While not all DUP members and politicians show such unsavoury prejudice, many of the key people do.

DUP leader Peter Robinson was accused of anti-Muslim prejudice in 2014 after he defended a Protestant pastor, James McConnell, who denounced Islam as "satanic" and a "doctrine spawned in hell". Robinson lauded McConnell as "someone who preaches the gospel".

Fenton noted that the DUP has also been widely condemned for its sexist attitudes. All of its 16 general election candidates are men. One of them, the current MP Paisley, appeared to abuse a female member of the Women's Coalition as a cow. He shamelessly shouted "moo moo" at her during the peace process talks.

The DUP has a four-decade history of supporting discrimination against Northern Ireland's LGBT community

Paisley's DUP colleagu​e, the aforementioned ​Sammy Wilson MP, made misogynistic jibes about the looks of two women Northern Irish ministers in the Sinn Fein party, saying: ​"​I can't remember their names but their sister's called Cinderella."

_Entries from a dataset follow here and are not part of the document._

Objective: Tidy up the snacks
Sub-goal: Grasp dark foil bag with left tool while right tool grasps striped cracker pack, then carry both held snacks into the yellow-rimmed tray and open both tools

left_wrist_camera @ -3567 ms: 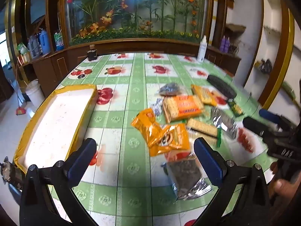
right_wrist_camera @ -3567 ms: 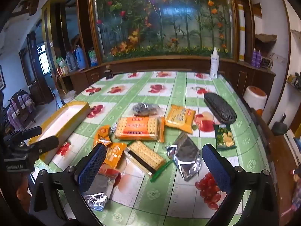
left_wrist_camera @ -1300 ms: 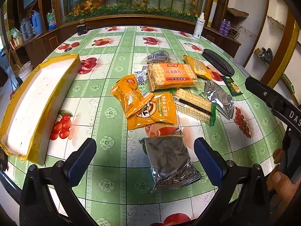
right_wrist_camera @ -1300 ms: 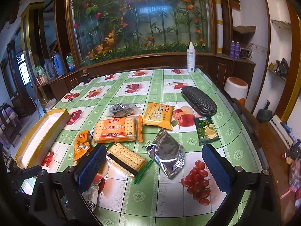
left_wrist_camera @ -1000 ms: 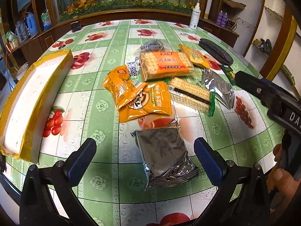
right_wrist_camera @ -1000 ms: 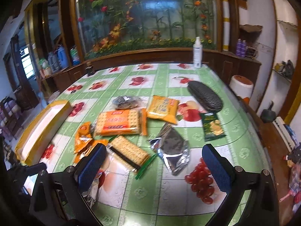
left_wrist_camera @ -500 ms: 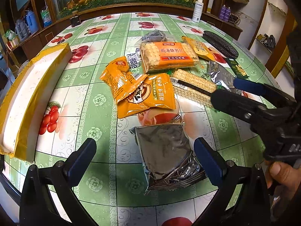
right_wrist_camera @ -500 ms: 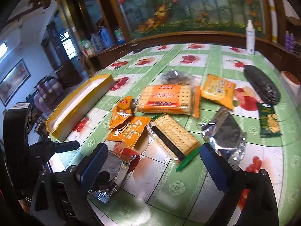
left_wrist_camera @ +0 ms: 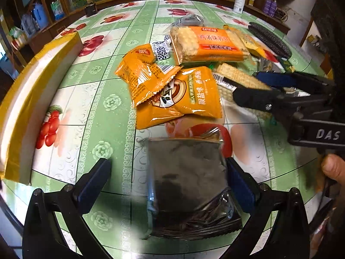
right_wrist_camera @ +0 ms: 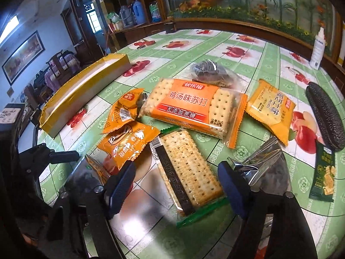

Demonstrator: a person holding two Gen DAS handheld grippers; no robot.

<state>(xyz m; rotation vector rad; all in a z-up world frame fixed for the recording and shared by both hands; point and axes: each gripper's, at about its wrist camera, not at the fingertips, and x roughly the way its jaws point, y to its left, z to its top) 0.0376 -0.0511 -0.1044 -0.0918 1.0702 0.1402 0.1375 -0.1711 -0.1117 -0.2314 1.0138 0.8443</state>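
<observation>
Snack packs lie in a heap on the green fruit-print tablecloth (left_wrist_camera: 101,99). My left gripper (left_wrist_camera: 166,185) is open, its jaws either side of a dark foil pack (left_wrist_camera: 189,185) without pressing it. My right gripper (right_wrist_camera: 174,185) hangs over a clear cracker pack with a green end (right_wrist_camera: 187,168); its jaws are closing and stand apart from the pack. In the left wrist view the right gripper (left_wrist_camera: 256,86) reaches in from the right over those crackers (left_wrist_camera: 237,79). Two orange pouches (left_wrist_camera: 179,99) overlap beside a big orange cracker pack (right_wrist_camera: 189,108).
A long yellow-edged box (right_wrist_camera: 84,95) lies open at the table's left side. A silver foil pack (right_wrist_camera: 265,172), a yellow pack (right_wrist_camera: 269,110), a green packet (right_wrist_camera: 323,174), a dark textured case (right_wrist_camera: 325,116) and a white bottle (right_wrist_camera: 318,47) sit to the right.
Both grippers have come down closer to the snacks. The right one swung left over the clear cracker pack and its jaws have narrowed. The left now straddles the dark foil pack.
</observation>
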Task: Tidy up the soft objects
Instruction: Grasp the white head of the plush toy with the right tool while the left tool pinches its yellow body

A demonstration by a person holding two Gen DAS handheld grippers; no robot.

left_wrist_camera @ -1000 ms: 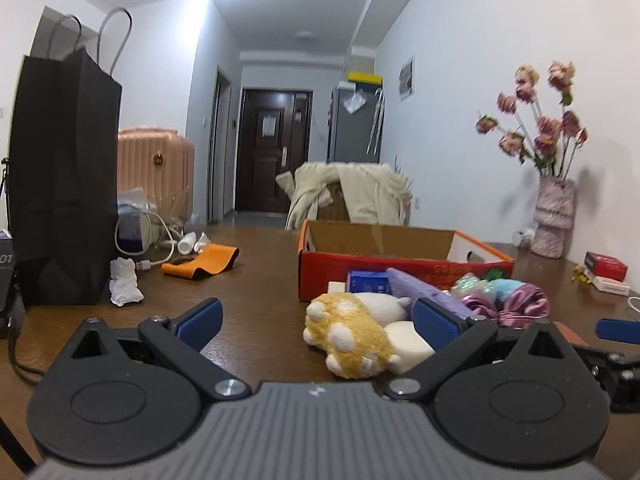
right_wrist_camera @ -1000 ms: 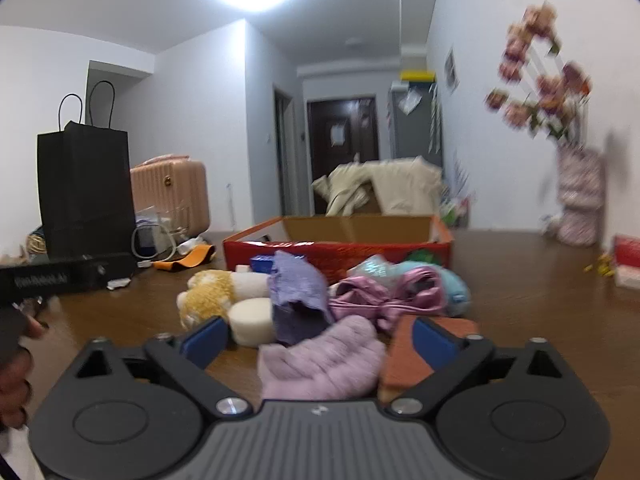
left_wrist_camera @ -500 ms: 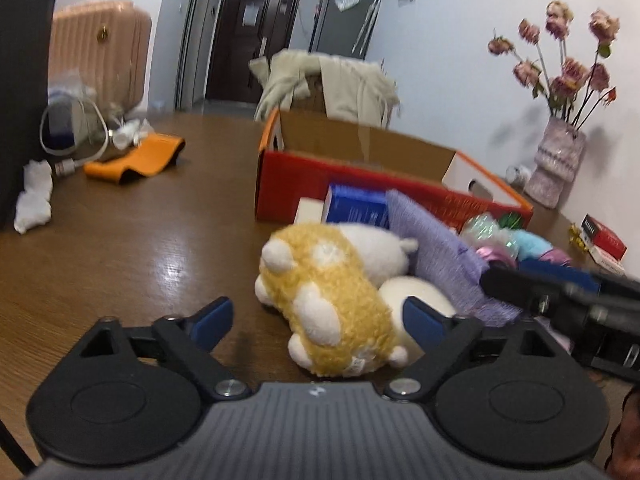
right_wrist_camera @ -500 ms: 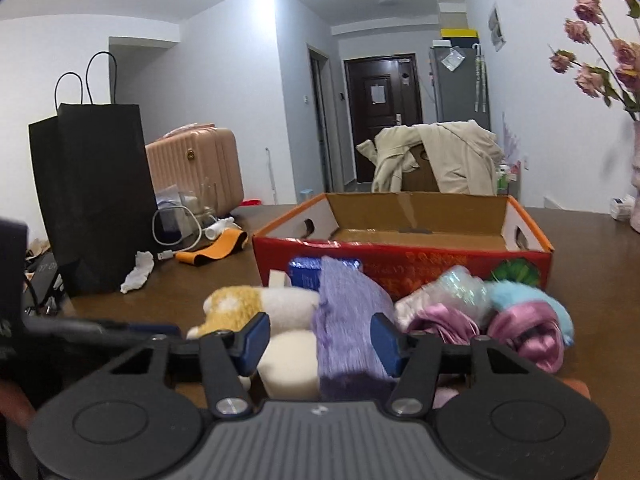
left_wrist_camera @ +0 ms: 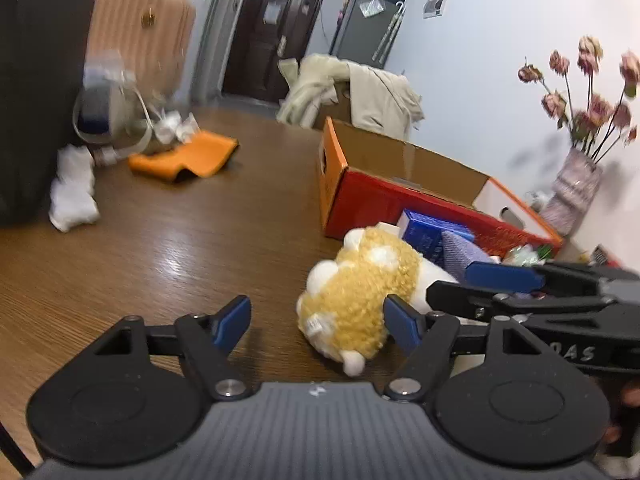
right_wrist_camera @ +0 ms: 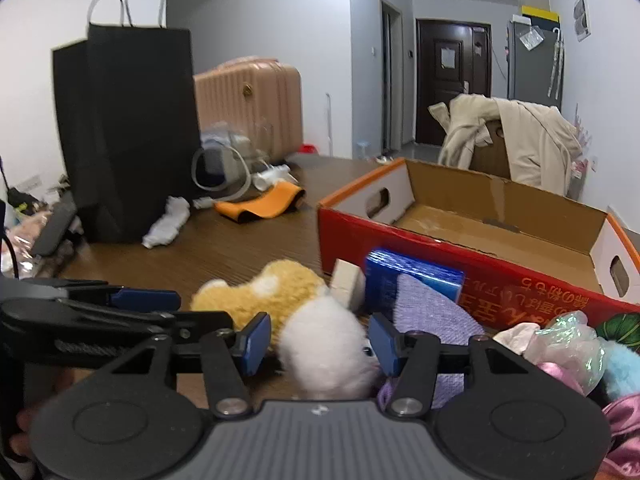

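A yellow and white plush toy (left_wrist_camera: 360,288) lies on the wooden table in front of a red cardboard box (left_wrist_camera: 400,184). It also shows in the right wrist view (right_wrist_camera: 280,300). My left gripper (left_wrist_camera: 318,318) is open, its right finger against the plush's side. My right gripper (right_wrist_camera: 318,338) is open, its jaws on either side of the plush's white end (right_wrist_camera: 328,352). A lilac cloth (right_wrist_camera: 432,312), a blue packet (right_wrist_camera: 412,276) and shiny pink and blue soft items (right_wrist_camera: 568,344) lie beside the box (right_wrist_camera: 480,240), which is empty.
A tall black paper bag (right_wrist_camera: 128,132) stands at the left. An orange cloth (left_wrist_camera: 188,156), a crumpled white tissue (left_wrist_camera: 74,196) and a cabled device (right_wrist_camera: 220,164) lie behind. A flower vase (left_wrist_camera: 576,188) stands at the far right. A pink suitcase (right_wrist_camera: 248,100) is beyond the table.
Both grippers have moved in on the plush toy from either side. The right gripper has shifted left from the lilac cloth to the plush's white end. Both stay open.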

The DUP has a four-decade history of supporting discrimination against Northern Ireland's LGBT community. For many years, it backed the total criminalisation of homosexuality, with a maximum penalty of life imprisonment. The DUP resisted tooth and nail the partial decriminalisation of 1982; spearheading a vicious "Save Ulster From Sodomy" campaign that demonised and vilified LGBT people.

The party's strident anti-gay agenda led to its MPs voting in the House of Commons against every LGBT law reform of the last 16 years, as documented by Stephen Donnan, the Northern Irish correspondent for Eile Magazine. They trooped through the lobby to vote in favour of retaining the legal right to discriminate against LGBT people in the military, education, adoption, employment, the age of consent, housing, IVF treatment, transgender recognition, criminal law and professional services.

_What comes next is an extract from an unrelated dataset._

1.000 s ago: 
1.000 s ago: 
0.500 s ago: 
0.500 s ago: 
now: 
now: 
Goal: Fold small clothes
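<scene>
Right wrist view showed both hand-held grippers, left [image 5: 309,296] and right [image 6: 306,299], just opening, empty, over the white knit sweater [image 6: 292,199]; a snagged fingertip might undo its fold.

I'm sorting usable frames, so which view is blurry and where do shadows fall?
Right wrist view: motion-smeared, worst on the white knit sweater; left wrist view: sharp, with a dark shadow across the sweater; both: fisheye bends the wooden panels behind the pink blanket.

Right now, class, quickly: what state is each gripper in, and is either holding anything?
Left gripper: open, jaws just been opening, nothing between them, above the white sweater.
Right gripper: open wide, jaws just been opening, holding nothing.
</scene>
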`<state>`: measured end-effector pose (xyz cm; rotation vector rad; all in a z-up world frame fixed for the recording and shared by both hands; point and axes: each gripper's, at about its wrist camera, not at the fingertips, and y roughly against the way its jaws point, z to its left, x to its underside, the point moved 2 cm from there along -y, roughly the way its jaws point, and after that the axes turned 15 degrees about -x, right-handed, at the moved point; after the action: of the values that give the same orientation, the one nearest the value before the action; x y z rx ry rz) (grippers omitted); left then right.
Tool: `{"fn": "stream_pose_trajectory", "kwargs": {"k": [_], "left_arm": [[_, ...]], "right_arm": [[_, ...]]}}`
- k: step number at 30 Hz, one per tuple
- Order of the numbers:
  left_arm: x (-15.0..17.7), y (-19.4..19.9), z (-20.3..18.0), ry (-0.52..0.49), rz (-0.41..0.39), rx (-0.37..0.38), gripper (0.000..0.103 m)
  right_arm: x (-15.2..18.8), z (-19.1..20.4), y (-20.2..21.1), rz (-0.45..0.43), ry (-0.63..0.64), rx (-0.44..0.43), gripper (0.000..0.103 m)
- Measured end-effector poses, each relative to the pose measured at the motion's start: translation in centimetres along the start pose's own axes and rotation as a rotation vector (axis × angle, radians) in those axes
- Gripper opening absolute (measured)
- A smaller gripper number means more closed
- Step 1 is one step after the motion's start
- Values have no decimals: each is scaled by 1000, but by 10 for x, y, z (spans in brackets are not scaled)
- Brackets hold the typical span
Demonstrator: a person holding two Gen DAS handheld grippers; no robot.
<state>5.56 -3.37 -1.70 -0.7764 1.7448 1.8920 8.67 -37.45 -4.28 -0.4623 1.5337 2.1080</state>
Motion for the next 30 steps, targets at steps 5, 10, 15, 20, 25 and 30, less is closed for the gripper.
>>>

Successive DUP health ministers have maintained a lifetime ban on gay and bisexual blood donors; acting against the medical advice that led to the easing of the ban in England, Wales and Scotland. For many years the DUP opposed the right of same-sex couples to adopt children, the introduction of civil partnerships and the holding of LGBT Pride parades in cities like Belfast.

It is currently backing the so-called "conscience clause" Bill, which would allow religious persons to discriminate against LGBT people; including denying them service in hotels, shops, restaurants and leisure facilities.

No wonder many people see the DUP as the Northern Irish equivalent of the BNP. Cameron and the Tories should declare that there will be no post-election deal until the DUP embraces respect and equality for all the people of Northern Ireland.